Disputes over sundresses right now are really about contemporary concerns, Jennings suggests, ranging from fast fashion to obsessions over gender norms. But, she adds, none of this should stop sundress fans from reaching for that lightweight little frock in the closet designed with hot weather in mind. “It’s not the sundress’s fault,” she points out, with a laugh.
Edited for radio and the web by Jennifer Vanasco.
Transcript
DON GONYEA, HOST:
When this summer started heating up, a young woman went online to ask a simple question.
(SOUNDBITE OF TIKTOK)
JACQUELINE RYAN: Dudes, what is a sundress? I own every dress. Which one is the sun one?
GONYEA: This TikTok video has gotten nearly 10 million views so far, and NPR's Neda Ulaby says it might have started nearly as many arguments.
NEDA ULABY, BYLINE: The summer of our sundress discontent has been chronicled by Rebecca Jennings. She wrote in an article for Vox about the woman so stymied by sundresses.
REBECCA JENNINGS: She got so many different answers that she ended up just being more confused about what a sundress even was.
ULABY: Yeah. There are real questions.
JENNINGS: Does the skirt have to be flowy? Can they have sleeves?
(SOUNDBITE OF TIKTOK)
UNIDENTIFIED PERSON: Give me long but not super tight.
ULABY: People made reaction videos, lots of them, spelling out sundress specifications. One TikToker in Atlanta suggested the definition of a sundress might be cultural and depend in part upon your race. She modeled a clingy yellow number looking smashing.
(SOUNDBITE OF TIKTOK)
UNIDENTIFIED PERSON: This is what we're talking about when we say a sundress. This is what we think of - or a lot of people I know that share the same hue. This is a sundress, baby. It's form-fitting. This is not...
ULABY: Another part of this argument is not about what a sundress is.
(SOUNDBITE OF TIKTOK)
RYAN TREMBACKI: This is a sundress.
ULABY: It's about who a sundress is for.
(SOUNDBITE OF TIKTOK)
TREMBACKI: This is it - sundress, sundress, sundress.
ULABY: One guy on TikTok cheerfully mansplained what he liked to see using pictures scraped from basic online retailers.
(SOUNDBITE OF TIKTOK)
TREMBACKI: And before you get me started, I know all these pictures are from Shein. What do you want me to do? They have great SEO.

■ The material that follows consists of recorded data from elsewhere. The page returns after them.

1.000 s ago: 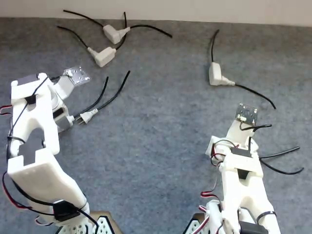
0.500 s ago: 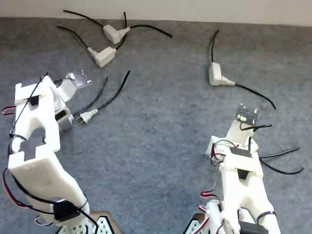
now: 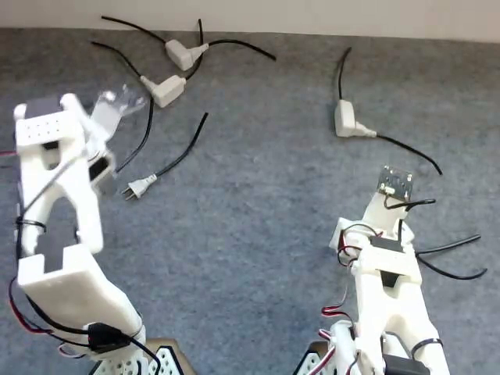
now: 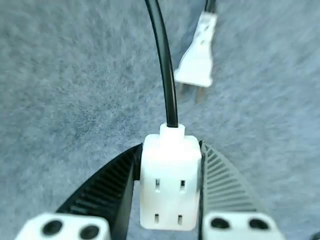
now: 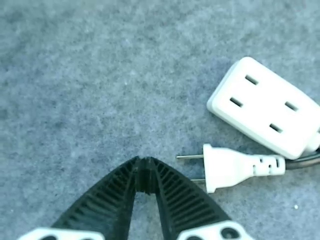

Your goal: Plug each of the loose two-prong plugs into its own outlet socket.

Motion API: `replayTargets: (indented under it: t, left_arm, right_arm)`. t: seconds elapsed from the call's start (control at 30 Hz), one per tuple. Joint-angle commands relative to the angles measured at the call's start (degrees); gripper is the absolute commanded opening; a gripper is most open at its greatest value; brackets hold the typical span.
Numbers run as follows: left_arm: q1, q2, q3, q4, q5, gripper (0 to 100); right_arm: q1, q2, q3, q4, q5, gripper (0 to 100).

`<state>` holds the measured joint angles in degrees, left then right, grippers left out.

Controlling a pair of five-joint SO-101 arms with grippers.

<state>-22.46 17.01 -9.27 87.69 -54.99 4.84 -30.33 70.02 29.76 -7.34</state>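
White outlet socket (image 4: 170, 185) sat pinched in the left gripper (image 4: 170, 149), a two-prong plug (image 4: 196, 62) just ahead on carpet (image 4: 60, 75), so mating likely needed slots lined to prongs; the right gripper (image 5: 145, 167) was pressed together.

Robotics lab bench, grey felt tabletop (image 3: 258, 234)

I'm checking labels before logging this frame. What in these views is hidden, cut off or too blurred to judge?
High view: the left gripper is blurred, so its grip is unreadable there.
Left wrist view: fingers cover the sides of the held socket; the loose plug is blurred, prongs indistinct.
Right wrist view: the socket block is cut off by the picture's edge.
High view: black cables run under the right arm, ends hidden.
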Motion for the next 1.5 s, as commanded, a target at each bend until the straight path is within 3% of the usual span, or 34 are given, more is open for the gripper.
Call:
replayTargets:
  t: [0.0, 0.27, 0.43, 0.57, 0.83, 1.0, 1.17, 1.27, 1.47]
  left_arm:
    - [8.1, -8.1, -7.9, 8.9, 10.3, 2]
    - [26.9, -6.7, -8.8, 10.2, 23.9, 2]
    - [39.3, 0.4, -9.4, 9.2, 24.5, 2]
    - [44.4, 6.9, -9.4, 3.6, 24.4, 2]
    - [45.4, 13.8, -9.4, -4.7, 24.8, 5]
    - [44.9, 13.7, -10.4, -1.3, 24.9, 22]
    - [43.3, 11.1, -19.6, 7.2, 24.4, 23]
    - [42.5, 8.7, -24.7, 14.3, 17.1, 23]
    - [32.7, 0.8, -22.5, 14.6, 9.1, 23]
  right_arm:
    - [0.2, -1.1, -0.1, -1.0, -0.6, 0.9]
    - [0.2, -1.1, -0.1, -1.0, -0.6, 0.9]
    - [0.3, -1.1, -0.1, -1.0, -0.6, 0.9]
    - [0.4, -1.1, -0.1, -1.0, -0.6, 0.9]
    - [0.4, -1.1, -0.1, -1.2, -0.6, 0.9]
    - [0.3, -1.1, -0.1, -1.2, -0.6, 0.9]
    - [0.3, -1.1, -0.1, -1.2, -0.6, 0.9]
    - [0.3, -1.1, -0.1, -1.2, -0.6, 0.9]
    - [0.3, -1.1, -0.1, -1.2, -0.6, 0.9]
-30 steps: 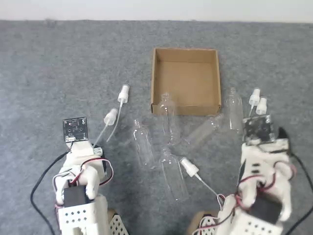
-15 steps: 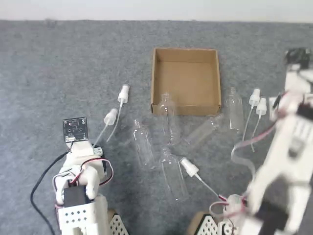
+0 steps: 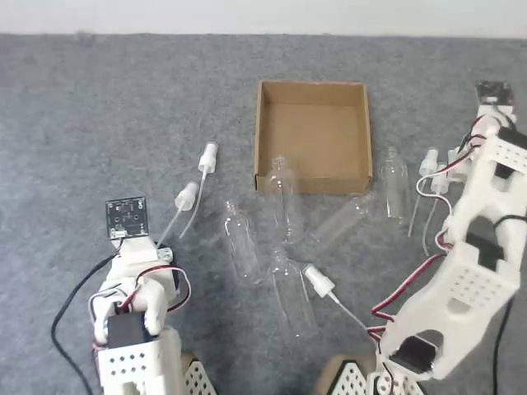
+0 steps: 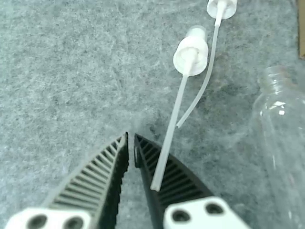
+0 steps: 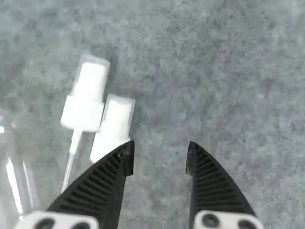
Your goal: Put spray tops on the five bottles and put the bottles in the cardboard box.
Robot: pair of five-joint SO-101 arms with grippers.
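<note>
While both claws hang over the grey carpet (image 3: 123, 99), stock reads thus.

Left claw (image 4: 131, 137): jaws together, a sliver between the tips, nothing held.

Nearer spray top (image 4: 190, 49): just ahead of this claw, its dip tube running back to lie across one finger.

Farther spray top (image 4: 221, 5): beyond the first, its tube bending alongside.

Clear bottle (image 4: 281, 124): on its side, ahead and to one side of the left claw, uncapped.

Right claw (image 5: 159, 148): jaws apart, only carpet between them.

Outer spray top (image 5: 86, 102): ahead of one fingertip of the right claw.

Inner spray top (image 5: 112, 126): beside the outer one, partly behind that fingertip; contact cannot be told.

End bottle (image 3: 395, 183): just past that pair from the right claw.

Middle bottles (image 3: 282, 197): three, between the two claws, uncapped, with a fifth spray top (image 3: 317, 280) just beside one.

Cardboard box (image 3: 313, 183): farther ahead than either claw, all bottles outside it.
</note>
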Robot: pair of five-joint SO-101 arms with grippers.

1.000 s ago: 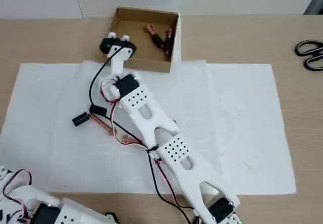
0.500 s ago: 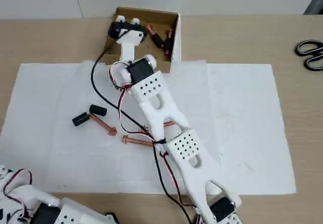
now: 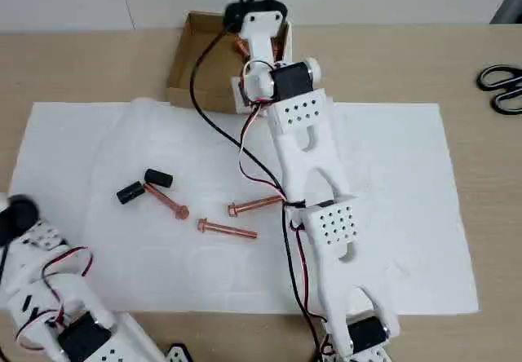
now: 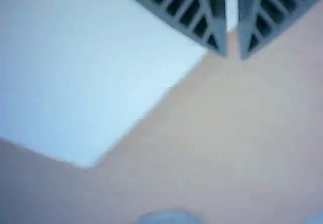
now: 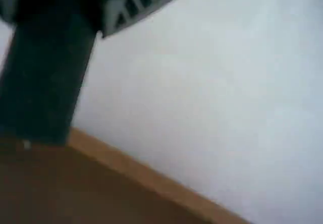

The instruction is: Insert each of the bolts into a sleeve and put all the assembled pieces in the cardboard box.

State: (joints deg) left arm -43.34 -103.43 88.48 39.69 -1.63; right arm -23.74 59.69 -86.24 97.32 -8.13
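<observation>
The cardboard box (image 3: 189, 56) stands at the table's far side, with copper-and-black assembled pieces (image 3: 242, 47) inside, partly hidden by my right arm. My right gripper (image 3: 254, 5) hangs over the box's far right corner. Two black sleeves (image 3: 130, 192) (image 3: 158, 178) lie on the white paper (image 3: 391, 183). One copper bolt (image 3: 167, 201) rests with an end beside them. Two more bolts (image 3: 256, 205) (image 3: 227, 229) lie loose mid-paper. My left gripper (image 4: 231, 35), shut with nothing held, hovers over the bare table by a paper corner; its arm (image 3: 49, 289) sits at the near left.
Black scissors (image 3: 501, 87) lie at the table's far right edge. A white wall and a dark upright post (image 5: 43, 77) stand beyond the table's far edge. The right arm's links (image 3: 314, 174) and cables cross the middle of the paper.
My right arm swung rightward from the box's left corner across it to its far right corner, uncovering the bolts on the paper. My left arm rose into the near-left corner.
</observation>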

JENNINGS: You know, some men were complaining that women aren't wearing sundresses like they used to, which sounds like a very reactionary response to changing gender dynamics.
ULABY: Writer Rebecca Jennings says that is actually buried in the foundations, so to speak, of the garment itself. Historically, sundresses spring from the sunny era of postwar America.
JENNINGS: They are dresses that were meant to be worn without, you know, these fussy undergarments.
ULABY: Women wanted to move. Disputes over sundresses right now might really be about our contemporary concerns, Jennings says, fast fashion or current obsessions with gender norms. But she adds, none of this should stop sundress fans from reaching for that lightweight little frock in the closet designed with hot weather in mind.
JENNINGS: It's not really the sundress' fault.